• [PROBLEM TO SOLVE]: What is asked for is the whole listing, given again word for word.

------

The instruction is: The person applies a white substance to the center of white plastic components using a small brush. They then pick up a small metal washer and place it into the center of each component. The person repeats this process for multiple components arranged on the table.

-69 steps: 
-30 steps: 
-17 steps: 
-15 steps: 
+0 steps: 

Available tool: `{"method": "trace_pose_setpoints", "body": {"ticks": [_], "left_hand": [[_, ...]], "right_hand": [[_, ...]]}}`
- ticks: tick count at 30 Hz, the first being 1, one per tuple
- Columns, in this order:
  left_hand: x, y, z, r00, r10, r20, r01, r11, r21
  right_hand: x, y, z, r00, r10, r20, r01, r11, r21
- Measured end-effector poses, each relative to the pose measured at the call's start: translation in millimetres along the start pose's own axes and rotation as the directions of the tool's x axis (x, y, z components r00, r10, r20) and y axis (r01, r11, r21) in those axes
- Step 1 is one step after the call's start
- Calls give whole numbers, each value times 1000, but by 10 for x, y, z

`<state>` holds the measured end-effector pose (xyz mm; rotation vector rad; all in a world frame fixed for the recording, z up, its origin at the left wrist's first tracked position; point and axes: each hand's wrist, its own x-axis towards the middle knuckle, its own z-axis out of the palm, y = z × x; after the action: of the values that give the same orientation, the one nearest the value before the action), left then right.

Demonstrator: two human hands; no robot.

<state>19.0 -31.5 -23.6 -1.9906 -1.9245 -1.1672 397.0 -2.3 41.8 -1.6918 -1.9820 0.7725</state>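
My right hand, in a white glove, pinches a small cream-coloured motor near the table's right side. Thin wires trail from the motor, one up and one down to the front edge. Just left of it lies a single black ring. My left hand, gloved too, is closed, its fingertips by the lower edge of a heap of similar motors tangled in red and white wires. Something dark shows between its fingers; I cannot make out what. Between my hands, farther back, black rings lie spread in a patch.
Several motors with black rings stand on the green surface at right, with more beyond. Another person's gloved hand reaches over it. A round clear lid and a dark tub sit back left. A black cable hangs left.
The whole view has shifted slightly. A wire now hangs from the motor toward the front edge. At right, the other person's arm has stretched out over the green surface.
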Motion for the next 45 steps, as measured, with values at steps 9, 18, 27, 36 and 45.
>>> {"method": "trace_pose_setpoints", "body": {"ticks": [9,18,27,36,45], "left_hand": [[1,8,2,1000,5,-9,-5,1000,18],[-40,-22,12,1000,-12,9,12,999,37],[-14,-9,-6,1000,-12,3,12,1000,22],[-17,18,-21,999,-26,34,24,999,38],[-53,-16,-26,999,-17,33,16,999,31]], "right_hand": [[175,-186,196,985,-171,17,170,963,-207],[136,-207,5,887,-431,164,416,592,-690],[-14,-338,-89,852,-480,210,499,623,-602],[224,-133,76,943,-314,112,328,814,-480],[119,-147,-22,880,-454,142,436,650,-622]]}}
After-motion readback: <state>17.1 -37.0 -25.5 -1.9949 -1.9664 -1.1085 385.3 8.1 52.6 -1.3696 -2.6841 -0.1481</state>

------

• [SOLUTION TO THIS TASK]:
The instruction is: The person applies a white substance to the center of white plastic components using a small brush. They then pick up a small metal washer and place it into the center of each component. The person repeats this process for multiple components arranged on the table.

-69 steps: 
-30 steps: 
-17 steps: 
-15 steps: 
+0 steps: 

Available tool: `{"method": "trace_pose_setpoints", "body": {"ticks": [_], "left_hand": [[_, ...]], "right_hand": [[_, ...]]}}`
- ticks: tick count at 30 Hz, the first being 1, one per tuple
- Columns, in this order:
  left_hand: x, y, z, r00, r10, r20, r01, r11, r21
  right_hand: x, y, z, r00, r10, r20, r01, r11, r21
- Measured end-effector poses, each relative to the pose measured at the call's start: translation in millimetres along the start pose's own axes and rotation as the directions of the tool's x axis (x, y, z components r00, r10, r20) and y axis (r01, r11, r21) in those axes
- Step 1 is one step after the call's start
- Calls give whole numbers, each value times 1000, but by 10 for x, y, z

`<state>` holds the measured end-effector pose (xyz mm; rotation vector rad; all in a world frame fixed for the recording, z up, its origin at the left wrist's first tracked position; point and axes: each hand's wrist, its own x-axis towards the middle knuckle, its own z-axis out of the palm, y = z × x; after the action: of the values that give the same orientation, the one nearest the value before the action), left then right.

Demonstrator: two human hands; no robot.

<state>19.0 -31.5 -23.6 -1.9906 -1.9245 -1.1672 397.0 -2.3 41.8 -1.6918 -1.9820 0.7725</state>
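My right hand, in a white glove, pinches a small cream-coloured motor near the table's right side. Thin wires trail from the motor, one up and one down to the front edge. Just left of it lies a single black ring. My left hand, gloved too, is closed, its fingertips by the lower edge of a heap of similar motors tangled in red and white wires. Something dark shows between its fingers; I cannot make out what. Between my hands, farther back, black rings lie spread in a patch.
Several motors with black rings stand on the green surface at right, with more beyond. Another person's gloved hand reaches over it. A round clear lid and a dark tub sit back left. A black cable hangs left.
The whole view has shifted slightly. A wire now hangs from the motor toward the front edge. At right, the other person's arm has stretched out over the green surface.
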Motion for the next 45 steps, as measured, with values at steps 9, 18, 27, 36 and 45.
>>> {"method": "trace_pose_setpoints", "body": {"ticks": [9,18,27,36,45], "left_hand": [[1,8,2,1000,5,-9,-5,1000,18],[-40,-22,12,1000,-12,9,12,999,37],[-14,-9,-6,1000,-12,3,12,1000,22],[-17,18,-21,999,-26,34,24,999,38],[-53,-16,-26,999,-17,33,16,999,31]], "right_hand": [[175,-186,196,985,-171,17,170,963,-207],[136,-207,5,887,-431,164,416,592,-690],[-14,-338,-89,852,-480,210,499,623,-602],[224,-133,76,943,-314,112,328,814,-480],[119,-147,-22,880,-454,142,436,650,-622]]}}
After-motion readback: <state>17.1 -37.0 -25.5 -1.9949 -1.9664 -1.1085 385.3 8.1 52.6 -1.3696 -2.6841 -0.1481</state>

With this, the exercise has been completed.